Advocates of the “every week is a playoff” argument make the crucial mistake of transposing the words “playoff” and “exciting.” No, every week is not a playoff. Every team in the season-end title conversation LOST. So stop with that right now. But yes, every week of football was exciting this season, as exciting as it has ever been.
And do you somehow mean to tell me that if we undertook a system where the 6 major conference winners and the 2 highest rated minor conference winners engaged in an 8 team playoff, things would somehow get less exciting? Do you mean to tell me that if Team A could be guaranteed a spot in the big huzzah by winning its conference title, but have no chance if it didn’t win the conference crown, the year would somehow become less exciting?
No, obviously not. You would have playoff games all over the map on the season’s final day. Missouri v. Oklahoma, LSU v. Tennessee and Virginia Tech v. Boston College would all have been outright, bona fide playoff games, instead of wait-and-see beauty pageants.

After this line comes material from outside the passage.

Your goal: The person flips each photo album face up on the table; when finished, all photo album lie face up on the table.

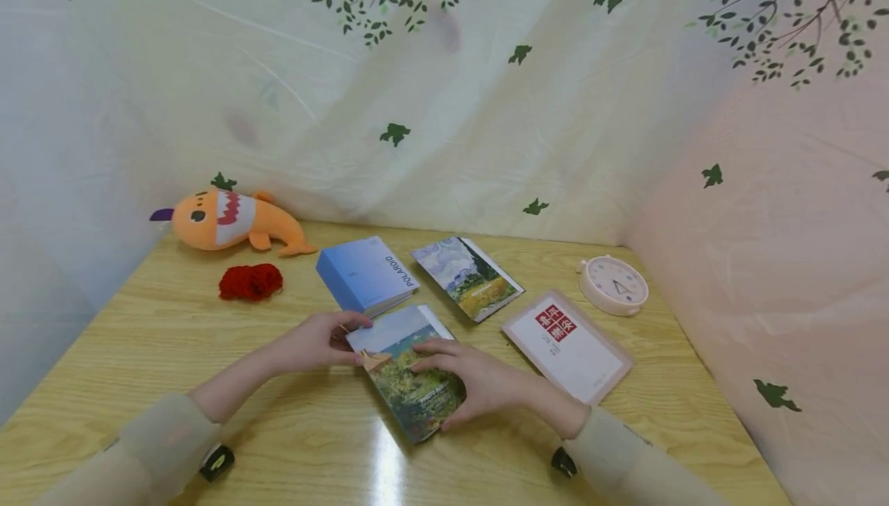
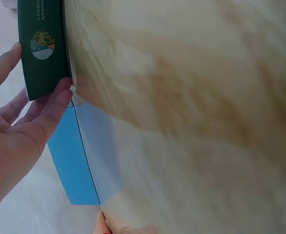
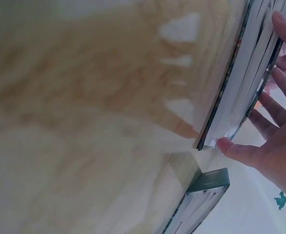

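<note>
Pale beige sleeves (image 1: 156, 440), foreground; on my feed, left hand (image 1: 322, 342) and right hand (image 1: 482, 377), fingers apart, touch a rectangular landscape-covered photo album (image 1: 399, 388) on the yellow wood-grain table (image 1: 292, 436), backed by pale leaf-printed sheeting (image 1: 458, 182).

Bare tabletop (image 1: 299, 444) gives passage in front of the garden-cover album (image 1: 396, 394), between the two sleeves (image 1: 167, 436), and again to the left of the left hand (image 1: 318, 344), as far as the red yarn (image 1: 251, 282). Beyond that album the way is obstructed by the blue album (image 1: 368, 271), just past the left hand, the wheat-field album (image 1: 468, 282) and the white album (image 1: 572, 355) near the right hand (image 1: 486, 379), with narrow lanes between them. The clock (image 1: 613, 285) lies beyond the white album, while the plush toy (image 1: 239, 220) and leaf-patterned backdrop (image 1: 451, 182) bound the rear.
</note>
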Available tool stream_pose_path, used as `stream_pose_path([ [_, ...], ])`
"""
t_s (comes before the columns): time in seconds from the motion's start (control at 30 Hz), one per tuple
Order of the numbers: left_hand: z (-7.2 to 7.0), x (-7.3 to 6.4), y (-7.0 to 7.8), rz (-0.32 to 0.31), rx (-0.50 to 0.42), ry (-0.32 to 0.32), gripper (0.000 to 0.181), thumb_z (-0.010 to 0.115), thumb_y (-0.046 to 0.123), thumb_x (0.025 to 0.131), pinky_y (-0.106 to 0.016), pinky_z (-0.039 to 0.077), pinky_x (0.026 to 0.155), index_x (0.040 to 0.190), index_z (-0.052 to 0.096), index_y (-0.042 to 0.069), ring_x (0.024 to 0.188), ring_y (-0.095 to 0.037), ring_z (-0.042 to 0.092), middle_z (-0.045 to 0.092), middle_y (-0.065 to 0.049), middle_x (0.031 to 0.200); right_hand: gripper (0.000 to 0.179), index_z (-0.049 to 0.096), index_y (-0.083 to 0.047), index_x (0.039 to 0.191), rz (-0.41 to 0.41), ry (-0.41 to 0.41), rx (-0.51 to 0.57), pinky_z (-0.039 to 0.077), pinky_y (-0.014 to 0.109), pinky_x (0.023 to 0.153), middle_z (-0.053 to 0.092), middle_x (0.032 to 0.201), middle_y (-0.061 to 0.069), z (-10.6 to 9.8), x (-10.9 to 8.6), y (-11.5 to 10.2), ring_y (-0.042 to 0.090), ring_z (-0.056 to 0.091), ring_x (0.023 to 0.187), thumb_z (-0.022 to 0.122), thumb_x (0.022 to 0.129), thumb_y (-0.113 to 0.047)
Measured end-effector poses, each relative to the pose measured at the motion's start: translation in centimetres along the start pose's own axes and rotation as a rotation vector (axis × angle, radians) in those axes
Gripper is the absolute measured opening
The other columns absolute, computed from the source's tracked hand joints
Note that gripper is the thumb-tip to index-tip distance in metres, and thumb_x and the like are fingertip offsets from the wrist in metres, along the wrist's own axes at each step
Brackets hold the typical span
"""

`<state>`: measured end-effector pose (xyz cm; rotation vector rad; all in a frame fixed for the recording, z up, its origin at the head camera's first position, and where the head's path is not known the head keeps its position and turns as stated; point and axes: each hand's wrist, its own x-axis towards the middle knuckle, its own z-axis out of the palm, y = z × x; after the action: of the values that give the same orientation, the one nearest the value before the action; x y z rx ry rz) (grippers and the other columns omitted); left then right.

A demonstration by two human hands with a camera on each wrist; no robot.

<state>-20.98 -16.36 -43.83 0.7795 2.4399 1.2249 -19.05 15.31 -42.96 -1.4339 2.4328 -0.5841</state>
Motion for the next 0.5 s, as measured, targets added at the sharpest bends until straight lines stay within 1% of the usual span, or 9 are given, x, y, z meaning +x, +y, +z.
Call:
stream_pose_path([
  [0.13,0.0,0.1,0.1,-0.014,0.029,-0.011,0.053,0.076,0.028,0.08,-0.021,0.053,0.074,0.125,0.056,0.008,0.088,-0.012,0.064,0.061,-0.013,0.119,0.083,0.044,-0.023,0.14,-0.016,-0.011,-0.013,0.027,0.045,0.112,0.026,0.154,-0.001,0.0,0.2,0.2,0.023,0.023,0.142,0.082,0.068,-0.043],
  [0.33,0.0,0.1,0.4,-0.014,0.056,-0.035,0.048,0.079,0.02,0.078,-0.021,0.053,0.071,0.118,0.057,0.005,0.088,-0.014,0.06,0.063,-0.006,0.104,0.084,0.043,-0.025,0.141,-0.012,-0.048,-0.07,0.025,0.05,0.112,0.024,0.155,-0.002,-0.1,0.3,-0.1,0.023,0.021,0.143,0.08,0.069,-0.046],
  [0.4,0.0,0.0,0.6,-0.011,0.079,-0.038,0.047,0.078,0.019,0.078,-0.021,0.052,0.07,0.118,0.057,0.005,0.087,-0.014,0.059,0.062,-0.004,0.1,0.083,0.043,-0.025,0.141,-0.013,-0.056,-0.061,0.024,0.051,0.112,0.024,0.155,-0.001,-0.1,0.3,-0.2,0.023,0.02,0.143,0.08,0.07,-0.046],
  [0.5,0.0,-0.2,1.1,-0.005,0.17,-0.023,0.047,0.078,0.022,0.079,-0.024,0.051,0.072,0.118,0.058,0.006,0.089,-0.013,0.058,0.061,-0.001,0.098,0.079,0.044,-0.022,0.141,-0.007,-0.056,0.004,0.025,0.05,0.112,0.025,0.155,0.001,-0.4,0.0,-0.2,0.023,0.02,0.143,0.08,0.072,-0.041],
])
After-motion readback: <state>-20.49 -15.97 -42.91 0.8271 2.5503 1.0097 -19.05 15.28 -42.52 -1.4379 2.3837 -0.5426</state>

If the system rewarded teams for only their conference play, major powers wouldn’t be as afraid to play other powers out of conference. Games like 2005’s Ohio State vs. Texas would become more commonplace. Teams like Hawaii would have a fighting chance of getting a good team to play them, since that team wouldn’t be out of the national title conversation with a loss. Every game would truly matter, so much more so than it does now. It would be great for college football.

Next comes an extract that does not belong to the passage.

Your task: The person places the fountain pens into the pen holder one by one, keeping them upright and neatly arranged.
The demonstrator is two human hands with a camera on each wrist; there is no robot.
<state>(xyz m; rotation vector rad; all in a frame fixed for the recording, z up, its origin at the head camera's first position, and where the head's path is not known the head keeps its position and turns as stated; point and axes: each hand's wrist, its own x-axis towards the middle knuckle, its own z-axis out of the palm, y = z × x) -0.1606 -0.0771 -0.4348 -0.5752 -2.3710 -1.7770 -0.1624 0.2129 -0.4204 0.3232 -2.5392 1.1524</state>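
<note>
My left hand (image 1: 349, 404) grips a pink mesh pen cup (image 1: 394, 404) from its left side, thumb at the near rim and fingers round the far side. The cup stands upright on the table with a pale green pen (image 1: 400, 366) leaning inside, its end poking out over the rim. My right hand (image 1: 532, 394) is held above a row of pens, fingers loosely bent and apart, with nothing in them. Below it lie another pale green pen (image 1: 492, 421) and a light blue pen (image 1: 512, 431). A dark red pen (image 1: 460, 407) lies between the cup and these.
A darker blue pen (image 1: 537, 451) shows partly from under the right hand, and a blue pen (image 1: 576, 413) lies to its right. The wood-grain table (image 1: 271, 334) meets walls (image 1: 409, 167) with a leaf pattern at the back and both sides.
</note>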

And isn’t that was this is supposed to be about? What’s great for college football? Not what’s great for the bowl executives, running their bowls like the exhibition-match, civic events that they are, picking teams who will “draw more” and not teams that are the best available? Not great for the networks, who are somehow convinced that they can squeeze more coverage out of the insulting “Who’s #1” debate instead of the undeniable cash cow that would be a playoff? Isn’t it supposed to be fair?
In closing, I ask you, fan of college football: what real sport would stand for this? What real sport would allow its greatest prize, the crown jewel of America’s favorite past time, the National Championship of College Football, to be decided by judges? What makes college football different now from figure skating, gymnastics, and the like? When records do not matter (LSU has more losses than Kansas and Hawaii combined), when the top teams in consideration never play each other, when the coveted bowls choose teams based on projected attendance instead of quality, what are we left to do other than wonder why the regular season even matters?
Why play a conference championship game, like Missouri did, when losing will put you below the team you just beat (Kansas) the previous week? Why play a season at all when you’re Hawaii, and you are the only team in the entire nation to go undefeated, but you can’t get anyone to come to the islands to play you? Why do it? What does it matter?
I have nothing against LSU. They are as good a choice as any given the false choice with which we have been presented. They may very well be the 1st, 2nd or 5th best football team in the country. No one alive could make a convincing argument that LSU is definitively better or worse than Ohio State, Oklahoma, West Virginia, Virginia Tech, USC or Hawaii.
As the old adage goes, “That’s why they play the games.”
Except in college football, they don’t.